Tag Archives: Red-Black tree

Tokutek’s Fractal Tree Indexes

Tokutek’s Bradley did a session on their Fractal Tree Index technology at the MySQL Conference (and an OpenSQL Camp before that – but I wasn’t at that one), and my first thought was: great, now we get to see what and where the magic is. On second thought, I realised you may not want to know.

I know I’m going to be a party pooper here, but I do feel it’s important for people to be aware of the consequences of looking at this stuff (there’s slide PDFs online as well as video), and software patents in general. I reckon Tokutek has done some cool things, but the patents are a serious problem.
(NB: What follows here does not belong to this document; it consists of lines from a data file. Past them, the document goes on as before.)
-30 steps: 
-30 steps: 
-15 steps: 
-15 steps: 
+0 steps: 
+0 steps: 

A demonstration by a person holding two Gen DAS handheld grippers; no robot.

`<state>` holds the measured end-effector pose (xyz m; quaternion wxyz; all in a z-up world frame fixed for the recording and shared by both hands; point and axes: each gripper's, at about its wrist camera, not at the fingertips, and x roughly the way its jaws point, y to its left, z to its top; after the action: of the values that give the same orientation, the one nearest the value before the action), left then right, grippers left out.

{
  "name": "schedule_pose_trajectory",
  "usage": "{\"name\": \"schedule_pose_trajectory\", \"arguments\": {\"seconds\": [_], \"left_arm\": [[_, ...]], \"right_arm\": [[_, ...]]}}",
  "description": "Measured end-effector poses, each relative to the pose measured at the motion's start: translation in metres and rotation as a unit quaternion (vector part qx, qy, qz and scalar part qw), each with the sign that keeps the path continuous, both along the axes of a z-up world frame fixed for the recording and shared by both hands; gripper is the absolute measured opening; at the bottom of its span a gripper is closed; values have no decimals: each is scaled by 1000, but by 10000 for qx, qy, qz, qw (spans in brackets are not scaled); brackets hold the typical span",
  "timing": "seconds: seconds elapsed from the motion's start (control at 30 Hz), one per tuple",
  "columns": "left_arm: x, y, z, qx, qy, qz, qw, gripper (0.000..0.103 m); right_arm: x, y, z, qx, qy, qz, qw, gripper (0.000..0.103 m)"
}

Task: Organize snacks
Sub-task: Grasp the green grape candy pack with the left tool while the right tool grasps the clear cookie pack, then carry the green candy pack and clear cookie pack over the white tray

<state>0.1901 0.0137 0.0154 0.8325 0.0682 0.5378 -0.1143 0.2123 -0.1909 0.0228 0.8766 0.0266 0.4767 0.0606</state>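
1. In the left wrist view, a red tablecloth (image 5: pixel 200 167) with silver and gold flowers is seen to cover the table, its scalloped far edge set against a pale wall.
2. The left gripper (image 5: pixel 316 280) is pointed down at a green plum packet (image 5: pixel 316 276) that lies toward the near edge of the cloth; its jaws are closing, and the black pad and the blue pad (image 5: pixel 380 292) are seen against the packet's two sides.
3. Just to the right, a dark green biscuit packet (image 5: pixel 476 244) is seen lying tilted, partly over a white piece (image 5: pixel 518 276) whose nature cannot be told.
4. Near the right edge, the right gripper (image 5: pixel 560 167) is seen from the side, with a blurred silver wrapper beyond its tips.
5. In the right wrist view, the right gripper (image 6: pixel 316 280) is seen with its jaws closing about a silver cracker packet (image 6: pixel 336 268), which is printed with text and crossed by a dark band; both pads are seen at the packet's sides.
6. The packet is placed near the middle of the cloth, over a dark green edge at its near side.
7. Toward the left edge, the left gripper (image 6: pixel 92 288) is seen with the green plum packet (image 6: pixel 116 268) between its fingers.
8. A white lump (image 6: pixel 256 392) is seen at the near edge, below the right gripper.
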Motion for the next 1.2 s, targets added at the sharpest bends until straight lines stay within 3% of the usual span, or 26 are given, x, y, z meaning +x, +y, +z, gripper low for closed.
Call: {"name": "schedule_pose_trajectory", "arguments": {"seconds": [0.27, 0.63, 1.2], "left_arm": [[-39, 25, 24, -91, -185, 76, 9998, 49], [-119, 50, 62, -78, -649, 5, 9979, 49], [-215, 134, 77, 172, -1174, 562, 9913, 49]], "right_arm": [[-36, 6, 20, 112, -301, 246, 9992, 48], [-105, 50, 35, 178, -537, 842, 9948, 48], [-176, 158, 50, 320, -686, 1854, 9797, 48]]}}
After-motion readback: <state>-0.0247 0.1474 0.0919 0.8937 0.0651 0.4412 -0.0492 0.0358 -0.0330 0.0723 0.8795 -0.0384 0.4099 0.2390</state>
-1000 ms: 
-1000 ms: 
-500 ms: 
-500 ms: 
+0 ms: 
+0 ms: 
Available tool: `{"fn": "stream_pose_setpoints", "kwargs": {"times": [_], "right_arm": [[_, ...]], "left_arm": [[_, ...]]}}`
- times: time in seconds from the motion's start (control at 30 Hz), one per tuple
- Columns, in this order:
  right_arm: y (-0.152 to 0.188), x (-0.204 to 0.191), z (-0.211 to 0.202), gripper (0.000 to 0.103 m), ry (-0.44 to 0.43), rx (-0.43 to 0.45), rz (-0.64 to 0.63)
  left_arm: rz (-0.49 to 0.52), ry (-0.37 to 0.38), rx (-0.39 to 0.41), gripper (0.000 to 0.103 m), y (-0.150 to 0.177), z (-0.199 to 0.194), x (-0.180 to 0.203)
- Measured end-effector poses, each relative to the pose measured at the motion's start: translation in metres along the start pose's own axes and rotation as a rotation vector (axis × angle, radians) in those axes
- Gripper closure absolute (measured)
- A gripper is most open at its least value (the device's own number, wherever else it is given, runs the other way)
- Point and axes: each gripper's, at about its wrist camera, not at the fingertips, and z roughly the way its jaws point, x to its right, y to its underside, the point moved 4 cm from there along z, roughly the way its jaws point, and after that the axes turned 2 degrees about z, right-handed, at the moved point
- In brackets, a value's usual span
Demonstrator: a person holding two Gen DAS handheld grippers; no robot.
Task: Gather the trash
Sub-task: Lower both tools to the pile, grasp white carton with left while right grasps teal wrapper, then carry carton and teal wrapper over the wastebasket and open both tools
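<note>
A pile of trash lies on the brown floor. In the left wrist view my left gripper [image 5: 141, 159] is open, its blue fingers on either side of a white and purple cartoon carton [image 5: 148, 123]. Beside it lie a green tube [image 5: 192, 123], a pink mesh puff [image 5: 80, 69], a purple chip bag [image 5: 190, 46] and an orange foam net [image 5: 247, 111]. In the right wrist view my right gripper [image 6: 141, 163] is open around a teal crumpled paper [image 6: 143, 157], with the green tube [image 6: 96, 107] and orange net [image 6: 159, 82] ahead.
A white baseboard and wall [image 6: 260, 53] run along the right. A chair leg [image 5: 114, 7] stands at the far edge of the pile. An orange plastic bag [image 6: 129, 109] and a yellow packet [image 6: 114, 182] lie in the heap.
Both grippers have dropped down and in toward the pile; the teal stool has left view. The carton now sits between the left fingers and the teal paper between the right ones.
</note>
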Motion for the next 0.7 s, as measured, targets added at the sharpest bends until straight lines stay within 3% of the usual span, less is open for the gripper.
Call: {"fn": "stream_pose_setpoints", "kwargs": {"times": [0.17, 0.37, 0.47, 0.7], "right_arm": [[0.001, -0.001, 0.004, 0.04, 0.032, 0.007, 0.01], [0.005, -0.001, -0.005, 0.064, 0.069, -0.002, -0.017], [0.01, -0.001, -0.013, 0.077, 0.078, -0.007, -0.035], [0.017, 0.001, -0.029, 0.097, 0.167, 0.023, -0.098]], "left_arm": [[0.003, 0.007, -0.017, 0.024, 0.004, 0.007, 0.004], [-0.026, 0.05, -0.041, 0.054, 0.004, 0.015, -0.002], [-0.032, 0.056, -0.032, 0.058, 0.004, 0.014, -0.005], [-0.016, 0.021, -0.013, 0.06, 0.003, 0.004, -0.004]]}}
Tokutek’s technology has patents pending, and is thus patent encumbered. What does this mean for you? It means that if you look at their “how they did it” info and you happen to code something that later ends up in a related patent lawsuit, you and the company you work for will be liable for triple damages. That’s basic US patent law, if you knowingly infringe you pay thrice. If you were at either session and are involved in database development work, you may wish to talk with your boss and legal council.

I made the assessment for myself (although I’m in Australia, there’s the Free Trade Agreement with patent-related provisions, so I am exposed) and decided that since Open Query’s activities are well within my control, it’s a manageable risk. So yep I’ve looked at the details. I’ll review some broad aspects below – I am not a lawyer but if the above worries you, to be sure, now is the time to stop reading and not see the rest of this post.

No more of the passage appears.